Jharkhand has about 4,000 Gram Panchayats. What do these villages consider to be their wealth? What is of value to them? What are their aspirations? What are these aspirations rooted in? What are the gaps in reaching these aspirations? When we, as outsiders and potential funders, step in, do we take into account the communities’ relationships with their ‘home’? Are our responses based in their requirements? Or do we foist methods that we understand to be the best solutions for particular challenges? These are among the many questions we’ve been posing internally and to our partners throughout last year.
A number of PRA (Participatory Rural Appraisal) conversations tend to lose out on finding valuable information. Through the above questions, we have been trying to move away from approaches that foist solutions onto communities. Instead, the endeavour is to take the time to uncover answers with them through engagement and assessment. As and when the answers emerge from the grassroot level, we can swap the word ‘intervention’ from our dictionary to replace it with ‘response’.

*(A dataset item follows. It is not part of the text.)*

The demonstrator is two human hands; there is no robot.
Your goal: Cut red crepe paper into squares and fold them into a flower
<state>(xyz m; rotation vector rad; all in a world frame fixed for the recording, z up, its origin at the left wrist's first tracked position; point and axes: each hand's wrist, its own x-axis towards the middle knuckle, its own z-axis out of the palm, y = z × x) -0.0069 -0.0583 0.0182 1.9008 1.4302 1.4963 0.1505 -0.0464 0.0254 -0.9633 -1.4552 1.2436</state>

PRA exercises typically start with a specific framework. As such, a lot of questions are directed or hinted to arrive at specific kinds of answers. For instance, questions like: “Please tell us what are the problems you/your village face?” or “What are your aspirations?” more often than not lead to answers like: “We are not able to access X, Y, Z scheme” or “We do not have enough water” or “We need more income” or “We need pucca houses”.
These discussions are then ripe to turn into a solutioning exercise. Our attempt in Jharkhand was to steer away from such discussions and instead instil a sense of the place/house.
So we started the discussion at a village in the Bhasia region by asking the residents whether they made the broom (jhadu) or bought it at the market.
“We make it. Our parents taught us how to.”
“Which method would you prefer for your next generation – to make it at home or to buy it in the market?”
“Making a broom requires effort. We need to first get the grass from the forest, then dry it and then make the broom. It’s easier to go to the shop and buy it.”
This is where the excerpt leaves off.